_Exercise brief_
The line holding "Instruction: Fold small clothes" and all lines that follow it to the end of the data: return these exactly, and nothing more.

[Supplied information Boundary: Start]

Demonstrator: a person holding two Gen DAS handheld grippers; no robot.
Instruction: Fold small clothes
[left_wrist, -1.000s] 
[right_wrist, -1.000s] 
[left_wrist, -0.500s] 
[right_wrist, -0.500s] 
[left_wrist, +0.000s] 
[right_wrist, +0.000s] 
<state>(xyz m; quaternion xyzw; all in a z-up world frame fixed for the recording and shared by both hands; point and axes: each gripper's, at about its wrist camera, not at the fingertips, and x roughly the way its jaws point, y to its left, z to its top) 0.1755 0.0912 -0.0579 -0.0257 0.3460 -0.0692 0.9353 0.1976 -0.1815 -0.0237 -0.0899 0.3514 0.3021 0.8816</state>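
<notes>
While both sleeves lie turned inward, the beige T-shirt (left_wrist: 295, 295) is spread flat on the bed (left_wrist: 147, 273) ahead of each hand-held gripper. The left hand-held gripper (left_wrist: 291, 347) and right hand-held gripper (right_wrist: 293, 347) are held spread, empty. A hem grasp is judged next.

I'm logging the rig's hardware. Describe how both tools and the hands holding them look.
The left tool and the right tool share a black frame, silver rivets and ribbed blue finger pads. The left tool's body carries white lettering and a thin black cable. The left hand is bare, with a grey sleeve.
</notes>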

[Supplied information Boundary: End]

_Written reply_
Instruction: Fold small clothes
[left_wrist, -1.000s] 
[right_wrist, -1.000s] 
[left_wrist, -0.500s] 
[right_wrist, -0.500s] 
[left_wrist, +0.000s] 
[right_wrist, +0.000s] 
<state>(xyz m; quaternion xyzw; all in a z-up world frame fixed for the recording and shared by both hands; point and axes: each gripper's, at about its wrist camera, not at the fingertips, and x roughly the way its jaws point, y to its left, z to its top) 0.1755 0.0912 -0.0579 -0.0257 0.3460 -0.0692 0.9353 0.1976 -0.1815 -0.0237 -0.0899 0.3514 0.3021 0.8816</state>
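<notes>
While both sleeves lie turned inward, the beige T-shirt (left_wrist: 295, 295) is spread flat on the bed (left_wrist: 147, 273) ahead of each hand-held gripper. The left hand-held gripper (left_wrist: 291, 347) and right hand-held gripper (right_wrist: 293, 347) are held spread, empty. A hem grasp is judged next.

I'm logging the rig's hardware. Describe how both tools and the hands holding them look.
The left tool and the right tool share a black frame, silver rivets and ribbed blue finger pads. The left tool's body carries white lettering and a thin black cable. The left hand is bare, with a grey sleeve.
</notes>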

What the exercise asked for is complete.